= Cyclic subspace =

In mathematics, in linear algebra and functional analysis, a cyclic subspace is a certain special subspace of a vector space associated with a vector in the vector space and a linear transformation of the vector space. The cyclic subspace associated with a vector v in a vector space V and a linear transformation T of V is called the T-cyclic subspace generated by v. The concept of a cyclic subspace is a basic component in the formulation of the cyclic decomposition theorem in linear algebra.

==Definition==
Let $T:V\rightarrow V$ be a linear transformation of a vector space $V$ and let $v$ be a vector in $V$. The $T$-cyclic subspace of $V$ generated by $v$, denoted $Z(v;T)$, is the subspace of $V$ generated by the set of vectors $\{ v, T(v), T^2(v), \ldots, T^r(v), \ldots\}$. In the case when $V$ is a topological vector space, $v$ is called a cyclic vector for $T$ if $Z(v;T)$ is dense in $V$. For the particular case of finite-dimensional spaces, this is equivalent to saying that $Z(v;T)$ is the whole space $V$.

There is another equivalent definition of cyclic spaces. Let $T:V\rightarrow V$ be a linear transformation of a topological vector space over a field $F$ and $v$ be a vector in $V$. The set of all vectors of the form $g(T)v$, where $g(x)$ is a polynomial in the ring $F[x]$ of all polynomials in $x$ over $F$, is the $T$-cyclic subspace generated by $v$.

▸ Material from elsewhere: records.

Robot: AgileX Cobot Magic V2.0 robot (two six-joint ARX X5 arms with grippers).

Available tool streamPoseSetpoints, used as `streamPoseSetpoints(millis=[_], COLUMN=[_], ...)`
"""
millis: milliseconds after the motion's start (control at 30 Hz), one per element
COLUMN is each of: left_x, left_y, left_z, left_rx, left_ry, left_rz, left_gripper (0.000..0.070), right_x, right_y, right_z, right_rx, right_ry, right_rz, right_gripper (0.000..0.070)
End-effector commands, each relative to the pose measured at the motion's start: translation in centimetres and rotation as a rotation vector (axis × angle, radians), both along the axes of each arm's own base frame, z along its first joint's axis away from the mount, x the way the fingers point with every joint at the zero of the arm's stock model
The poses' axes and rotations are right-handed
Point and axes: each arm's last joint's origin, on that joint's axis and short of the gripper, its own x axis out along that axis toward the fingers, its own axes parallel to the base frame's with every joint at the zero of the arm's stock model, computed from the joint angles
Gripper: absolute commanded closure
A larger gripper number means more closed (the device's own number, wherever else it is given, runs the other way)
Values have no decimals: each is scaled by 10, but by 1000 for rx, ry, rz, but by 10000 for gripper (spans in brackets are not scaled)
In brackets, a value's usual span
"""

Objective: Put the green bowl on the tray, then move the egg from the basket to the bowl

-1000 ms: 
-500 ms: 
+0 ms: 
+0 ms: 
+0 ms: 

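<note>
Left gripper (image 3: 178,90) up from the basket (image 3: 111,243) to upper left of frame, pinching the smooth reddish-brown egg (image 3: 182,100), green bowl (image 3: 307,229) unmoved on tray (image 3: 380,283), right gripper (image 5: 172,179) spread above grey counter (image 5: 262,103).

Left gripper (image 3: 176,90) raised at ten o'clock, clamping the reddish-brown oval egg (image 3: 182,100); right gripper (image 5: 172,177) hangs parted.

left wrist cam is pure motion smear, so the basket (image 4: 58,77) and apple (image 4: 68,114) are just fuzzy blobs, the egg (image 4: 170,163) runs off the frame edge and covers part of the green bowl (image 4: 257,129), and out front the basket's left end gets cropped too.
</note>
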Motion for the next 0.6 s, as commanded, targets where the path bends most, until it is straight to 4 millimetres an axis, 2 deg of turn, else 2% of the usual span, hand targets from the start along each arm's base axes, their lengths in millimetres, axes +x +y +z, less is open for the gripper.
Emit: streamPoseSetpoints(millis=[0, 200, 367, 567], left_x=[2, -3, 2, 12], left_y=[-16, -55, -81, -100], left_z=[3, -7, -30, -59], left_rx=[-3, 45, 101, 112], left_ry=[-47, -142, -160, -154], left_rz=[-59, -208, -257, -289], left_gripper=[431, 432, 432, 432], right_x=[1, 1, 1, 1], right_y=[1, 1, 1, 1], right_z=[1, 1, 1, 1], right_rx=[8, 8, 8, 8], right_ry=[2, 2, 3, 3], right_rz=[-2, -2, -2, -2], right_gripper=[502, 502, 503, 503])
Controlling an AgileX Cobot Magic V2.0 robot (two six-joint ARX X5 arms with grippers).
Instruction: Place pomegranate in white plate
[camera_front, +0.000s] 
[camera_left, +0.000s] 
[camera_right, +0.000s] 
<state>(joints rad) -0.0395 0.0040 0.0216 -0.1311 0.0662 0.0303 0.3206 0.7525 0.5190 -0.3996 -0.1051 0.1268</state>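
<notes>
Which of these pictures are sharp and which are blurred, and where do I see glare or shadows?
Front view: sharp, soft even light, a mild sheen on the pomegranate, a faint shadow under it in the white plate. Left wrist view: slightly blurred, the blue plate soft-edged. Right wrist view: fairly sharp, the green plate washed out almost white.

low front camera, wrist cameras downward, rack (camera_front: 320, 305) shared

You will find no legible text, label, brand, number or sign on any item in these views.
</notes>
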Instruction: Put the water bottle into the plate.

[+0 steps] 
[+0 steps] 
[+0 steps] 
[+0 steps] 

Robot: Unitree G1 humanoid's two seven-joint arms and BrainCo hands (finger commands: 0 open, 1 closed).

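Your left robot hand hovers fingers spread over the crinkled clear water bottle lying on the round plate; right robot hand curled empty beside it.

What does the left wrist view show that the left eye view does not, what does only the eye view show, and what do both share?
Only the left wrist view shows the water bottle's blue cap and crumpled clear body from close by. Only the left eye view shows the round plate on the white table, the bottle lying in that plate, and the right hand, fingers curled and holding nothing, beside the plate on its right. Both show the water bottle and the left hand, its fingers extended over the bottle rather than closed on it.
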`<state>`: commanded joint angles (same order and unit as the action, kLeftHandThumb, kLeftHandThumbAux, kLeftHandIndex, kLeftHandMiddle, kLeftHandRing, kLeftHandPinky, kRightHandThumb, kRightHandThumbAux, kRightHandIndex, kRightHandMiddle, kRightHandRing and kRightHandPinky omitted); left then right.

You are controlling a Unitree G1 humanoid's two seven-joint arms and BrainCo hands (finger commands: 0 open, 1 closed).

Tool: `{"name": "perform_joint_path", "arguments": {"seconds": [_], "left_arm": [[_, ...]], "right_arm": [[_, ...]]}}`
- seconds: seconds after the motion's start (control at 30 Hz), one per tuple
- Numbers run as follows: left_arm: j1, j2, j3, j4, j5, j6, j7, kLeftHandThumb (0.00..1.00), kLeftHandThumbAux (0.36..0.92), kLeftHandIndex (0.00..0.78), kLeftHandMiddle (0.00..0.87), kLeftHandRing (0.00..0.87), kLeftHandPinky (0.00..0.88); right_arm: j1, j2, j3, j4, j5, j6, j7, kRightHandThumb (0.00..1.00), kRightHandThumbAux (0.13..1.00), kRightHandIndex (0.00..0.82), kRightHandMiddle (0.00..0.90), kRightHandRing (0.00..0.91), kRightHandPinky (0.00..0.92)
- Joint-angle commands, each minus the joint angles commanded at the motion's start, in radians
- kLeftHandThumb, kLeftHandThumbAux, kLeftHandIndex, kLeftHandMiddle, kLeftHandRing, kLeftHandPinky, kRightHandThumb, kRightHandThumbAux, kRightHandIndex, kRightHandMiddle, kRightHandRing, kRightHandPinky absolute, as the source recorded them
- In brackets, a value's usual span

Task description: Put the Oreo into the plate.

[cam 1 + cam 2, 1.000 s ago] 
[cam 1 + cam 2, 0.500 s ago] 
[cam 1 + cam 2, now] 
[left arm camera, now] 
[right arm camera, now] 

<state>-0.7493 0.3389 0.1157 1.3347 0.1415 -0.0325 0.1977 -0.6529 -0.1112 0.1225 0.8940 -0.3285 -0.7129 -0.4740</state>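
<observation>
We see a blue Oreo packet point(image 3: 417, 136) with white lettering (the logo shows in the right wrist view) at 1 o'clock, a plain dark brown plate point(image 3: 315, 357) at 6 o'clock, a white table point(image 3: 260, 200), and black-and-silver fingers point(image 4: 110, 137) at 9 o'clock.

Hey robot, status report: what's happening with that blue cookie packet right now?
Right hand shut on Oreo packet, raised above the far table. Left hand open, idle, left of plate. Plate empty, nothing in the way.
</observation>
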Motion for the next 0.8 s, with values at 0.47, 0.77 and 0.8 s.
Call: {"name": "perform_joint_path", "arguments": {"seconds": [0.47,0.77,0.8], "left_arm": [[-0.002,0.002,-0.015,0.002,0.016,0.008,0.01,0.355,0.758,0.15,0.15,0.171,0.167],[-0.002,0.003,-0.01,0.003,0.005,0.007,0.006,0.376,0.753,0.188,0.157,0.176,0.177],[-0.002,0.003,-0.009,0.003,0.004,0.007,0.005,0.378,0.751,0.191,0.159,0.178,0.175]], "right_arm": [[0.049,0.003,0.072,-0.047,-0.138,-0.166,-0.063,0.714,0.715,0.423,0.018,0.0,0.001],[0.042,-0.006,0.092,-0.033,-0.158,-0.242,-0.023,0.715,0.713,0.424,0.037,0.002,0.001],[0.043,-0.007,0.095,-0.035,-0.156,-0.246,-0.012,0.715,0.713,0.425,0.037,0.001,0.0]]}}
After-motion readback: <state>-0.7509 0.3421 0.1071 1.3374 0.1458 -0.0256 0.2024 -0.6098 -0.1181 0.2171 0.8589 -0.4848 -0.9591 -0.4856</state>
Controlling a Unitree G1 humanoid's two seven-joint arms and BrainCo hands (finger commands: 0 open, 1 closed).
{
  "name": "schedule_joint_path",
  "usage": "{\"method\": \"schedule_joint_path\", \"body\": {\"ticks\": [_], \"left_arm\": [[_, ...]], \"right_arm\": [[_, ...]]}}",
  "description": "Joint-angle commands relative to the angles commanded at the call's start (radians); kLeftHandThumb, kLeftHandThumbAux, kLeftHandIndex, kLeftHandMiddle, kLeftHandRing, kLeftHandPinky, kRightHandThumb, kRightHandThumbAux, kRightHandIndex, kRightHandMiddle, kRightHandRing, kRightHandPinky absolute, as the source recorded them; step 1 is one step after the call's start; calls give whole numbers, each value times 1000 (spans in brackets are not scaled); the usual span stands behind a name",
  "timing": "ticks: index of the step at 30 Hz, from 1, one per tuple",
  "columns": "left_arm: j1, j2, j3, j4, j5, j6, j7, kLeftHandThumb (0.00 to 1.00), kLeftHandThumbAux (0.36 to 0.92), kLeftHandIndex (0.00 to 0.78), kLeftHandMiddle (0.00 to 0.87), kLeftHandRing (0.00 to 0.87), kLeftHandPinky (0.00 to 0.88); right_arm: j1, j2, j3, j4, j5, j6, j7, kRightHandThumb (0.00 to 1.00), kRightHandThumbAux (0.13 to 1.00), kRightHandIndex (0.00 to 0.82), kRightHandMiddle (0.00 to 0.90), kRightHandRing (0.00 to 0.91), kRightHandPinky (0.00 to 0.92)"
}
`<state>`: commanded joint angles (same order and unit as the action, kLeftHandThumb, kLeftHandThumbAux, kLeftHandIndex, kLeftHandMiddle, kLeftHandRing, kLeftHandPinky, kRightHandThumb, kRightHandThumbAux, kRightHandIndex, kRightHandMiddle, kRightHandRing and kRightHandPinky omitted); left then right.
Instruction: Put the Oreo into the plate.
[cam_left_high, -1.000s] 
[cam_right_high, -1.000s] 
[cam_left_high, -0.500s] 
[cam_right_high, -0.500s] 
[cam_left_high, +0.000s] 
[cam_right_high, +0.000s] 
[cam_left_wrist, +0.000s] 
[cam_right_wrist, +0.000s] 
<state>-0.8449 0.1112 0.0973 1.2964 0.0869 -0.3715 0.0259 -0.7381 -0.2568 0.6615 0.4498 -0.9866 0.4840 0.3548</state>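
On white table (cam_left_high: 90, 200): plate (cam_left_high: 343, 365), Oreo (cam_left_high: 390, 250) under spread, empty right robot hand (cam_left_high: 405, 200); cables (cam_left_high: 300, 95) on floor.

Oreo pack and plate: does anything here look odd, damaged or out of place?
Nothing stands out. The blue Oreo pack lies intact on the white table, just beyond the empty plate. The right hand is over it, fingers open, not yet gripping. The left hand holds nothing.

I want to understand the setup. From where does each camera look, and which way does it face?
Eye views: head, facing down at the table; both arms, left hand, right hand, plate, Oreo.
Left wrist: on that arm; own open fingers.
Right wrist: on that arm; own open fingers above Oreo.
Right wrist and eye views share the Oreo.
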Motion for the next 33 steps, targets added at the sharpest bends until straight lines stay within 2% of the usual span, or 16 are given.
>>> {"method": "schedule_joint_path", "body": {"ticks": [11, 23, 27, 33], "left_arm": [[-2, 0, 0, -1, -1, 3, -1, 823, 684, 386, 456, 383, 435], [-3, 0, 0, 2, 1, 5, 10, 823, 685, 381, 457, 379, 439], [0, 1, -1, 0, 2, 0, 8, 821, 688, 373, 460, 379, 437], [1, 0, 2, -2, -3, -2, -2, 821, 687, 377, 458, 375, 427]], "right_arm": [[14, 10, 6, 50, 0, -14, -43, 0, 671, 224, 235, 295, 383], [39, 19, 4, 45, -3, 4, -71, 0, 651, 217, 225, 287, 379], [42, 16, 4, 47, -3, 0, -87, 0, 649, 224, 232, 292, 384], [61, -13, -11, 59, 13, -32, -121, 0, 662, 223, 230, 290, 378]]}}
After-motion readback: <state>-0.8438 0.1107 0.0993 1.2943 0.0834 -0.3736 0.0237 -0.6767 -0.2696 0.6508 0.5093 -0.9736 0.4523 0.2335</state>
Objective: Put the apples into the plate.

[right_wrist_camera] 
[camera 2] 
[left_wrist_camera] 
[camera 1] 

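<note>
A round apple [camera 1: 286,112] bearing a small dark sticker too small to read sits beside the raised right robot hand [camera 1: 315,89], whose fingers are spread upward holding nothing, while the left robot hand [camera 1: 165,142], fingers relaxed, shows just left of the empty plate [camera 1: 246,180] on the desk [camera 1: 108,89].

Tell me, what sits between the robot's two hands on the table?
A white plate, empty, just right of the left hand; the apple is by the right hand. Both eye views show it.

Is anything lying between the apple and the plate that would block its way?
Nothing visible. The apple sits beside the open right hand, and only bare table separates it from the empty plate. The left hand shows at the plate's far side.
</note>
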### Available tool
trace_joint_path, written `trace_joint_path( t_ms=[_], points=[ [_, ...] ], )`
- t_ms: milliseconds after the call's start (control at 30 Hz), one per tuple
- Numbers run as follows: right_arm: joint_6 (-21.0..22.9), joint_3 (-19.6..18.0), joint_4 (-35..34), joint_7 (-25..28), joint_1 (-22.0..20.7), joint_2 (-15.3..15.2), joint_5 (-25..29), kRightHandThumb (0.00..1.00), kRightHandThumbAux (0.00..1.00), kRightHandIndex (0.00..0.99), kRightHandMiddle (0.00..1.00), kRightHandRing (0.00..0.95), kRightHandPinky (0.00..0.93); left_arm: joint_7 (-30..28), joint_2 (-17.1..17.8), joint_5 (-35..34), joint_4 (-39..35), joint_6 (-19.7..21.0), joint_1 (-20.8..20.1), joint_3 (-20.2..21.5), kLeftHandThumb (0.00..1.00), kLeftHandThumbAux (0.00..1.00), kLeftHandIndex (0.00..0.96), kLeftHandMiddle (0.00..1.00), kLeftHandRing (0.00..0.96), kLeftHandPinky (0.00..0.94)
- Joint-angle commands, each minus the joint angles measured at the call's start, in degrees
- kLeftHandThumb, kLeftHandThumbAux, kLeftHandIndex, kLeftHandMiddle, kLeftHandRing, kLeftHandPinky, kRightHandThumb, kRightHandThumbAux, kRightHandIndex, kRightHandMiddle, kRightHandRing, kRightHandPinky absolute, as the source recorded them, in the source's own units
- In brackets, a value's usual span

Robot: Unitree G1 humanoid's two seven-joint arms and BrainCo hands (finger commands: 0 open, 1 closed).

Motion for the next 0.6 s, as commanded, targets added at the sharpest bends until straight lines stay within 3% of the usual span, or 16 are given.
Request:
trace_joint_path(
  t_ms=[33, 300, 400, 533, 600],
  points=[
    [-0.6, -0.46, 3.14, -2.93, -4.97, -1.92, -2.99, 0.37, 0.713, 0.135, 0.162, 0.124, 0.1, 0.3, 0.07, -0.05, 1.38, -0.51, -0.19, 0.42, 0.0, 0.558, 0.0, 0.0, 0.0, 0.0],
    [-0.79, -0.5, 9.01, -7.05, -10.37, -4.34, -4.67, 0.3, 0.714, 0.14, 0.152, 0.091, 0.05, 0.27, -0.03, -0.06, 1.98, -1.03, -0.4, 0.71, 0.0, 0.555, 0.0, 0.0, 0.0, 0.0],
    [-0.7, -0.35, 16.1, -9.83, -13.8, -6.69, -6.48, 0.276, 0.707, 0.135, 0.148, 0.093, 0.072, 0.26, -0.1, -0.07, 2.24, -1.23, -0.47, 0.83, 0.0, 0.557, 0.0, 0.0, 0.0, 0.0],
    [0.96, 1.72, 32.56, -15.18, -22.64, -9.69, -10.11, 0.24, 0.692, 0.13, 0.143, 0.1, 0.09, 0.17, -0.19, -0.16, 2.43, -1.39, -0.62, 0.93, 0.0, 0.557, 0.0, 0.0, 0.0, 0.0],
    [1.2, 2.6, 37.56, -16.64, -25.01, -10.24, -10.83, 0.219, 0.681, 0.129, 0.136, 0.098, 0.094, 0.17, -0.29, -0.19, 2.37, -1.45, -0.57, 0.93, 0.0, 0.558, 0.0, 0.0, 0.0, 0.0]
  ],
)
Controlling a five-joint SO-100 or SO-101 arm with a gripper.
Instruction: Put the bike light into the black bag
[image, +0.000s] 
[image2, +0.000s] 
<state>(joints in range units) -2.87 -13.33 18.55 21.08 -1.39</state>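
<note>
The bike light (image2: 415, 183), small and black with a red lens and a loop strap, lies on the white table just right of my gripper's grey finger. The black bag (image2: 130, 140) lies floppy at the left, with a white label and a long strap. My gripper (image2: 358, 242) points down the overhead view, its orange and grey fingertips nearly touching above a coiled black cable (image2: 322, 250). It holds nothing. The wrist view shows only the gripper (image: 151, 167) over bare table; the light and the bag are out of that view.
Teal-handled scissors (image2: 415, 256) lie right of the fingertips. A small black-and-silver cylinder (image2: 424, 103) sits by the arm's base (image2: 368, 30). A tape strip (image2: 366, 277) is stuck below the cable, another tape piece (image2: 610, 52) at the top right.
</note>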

The subspace $Z(v;T)$ is an invariant subspace for $T$, in the sense that $T Z(v;T) \subset Z(v;T)$.

===Examples===

1. For any vector space $V$ and any linear operator $T$ on $V$, the $T$-cyclic subspace generated by the zero vector is the zero-subspace of $V$.
2. If $I$ is the identity operator then every $I$-cyclic subspace is one-dimensional.
3. $Z(v;T)$ is one-dimensional if and only if $v$ is a characteristic vector (eigenvector) of $T$.
4. Let $V$ be the two-dimensional vector space and let $T$ be the linear operator on $V$ represented by the matrix $$\begin{bmatrix} 0&1\\ 0&0\end{bmatrix}$$ relative to the standard ordered basis of $V$. Let $$v=\begin{bmatrix} 0 \\ 1 \end{bmatrix}$$. Then $$Tv = \begin{bmatrix} 1 \\ 0 \end{bmatrix}, \quad T^2v=0, \ldots, T^rv=0, \ldots$$. Therefore $$\{ v, T(v), T^2(v), \ldots, T^r(v), \ldots\} = \left\{ \begin{bmatrix} 0 \\ 1 \end{bmatrix}, \begin{bmatrix} 1 \\ 0 \end{bmatrix} \right\}$$ and so $Z(v;T)=V$. Thus $v$ is a cyclic vector for $T$.

==Companion matrix==

Let $T:V\rightarrow V$ be a linear transformation of a $n$-dimensional vector space $V$ over a field $F$ and $v$ be a cyclic vector for $T$. Then the vectors

$B=\{v_1=v, v_2=Tv, v_3=T^2v, \ldots v_n = T^{n-1}v\}$

form an ordered basis for $V$. Let the characteristic polynomial for $T$ be

$p(x)=c_0+c_1x+c_2x^2+\cdots + c_{n-1}x^{n-1}+x^n$.

Then

$$\begin{align}
Tv_1 & = v_2\\
Tv_2 & = v_3\\
Tv_3 & = v_4\\
\vdots & \\
Tv_{n-1} & = v_n\\
Tv_n &= -c_0v_1 -c_1v_2 - \cdots c_{n-1}v_n
\end{align}$$

Therefore, relative to the ordered basis $B$, the operator $T$ is represented by the matrix

$$\begin{bmatrix}
0 & 0 & 0 & \cdots & 0 & -c_0 \\
1 & 0 & 0 & \ldots & 0 & -c_1 \\
0 & 1 & 0 & \ldots & 0 & -c_2 \\
\vdots & & & & & \\
0 & 0 & 0 & \ldots & 1 & -c_{n-1}
\end{bmatrix}$$

This matrix is called the companion matrix of the polynomial $p(x)$.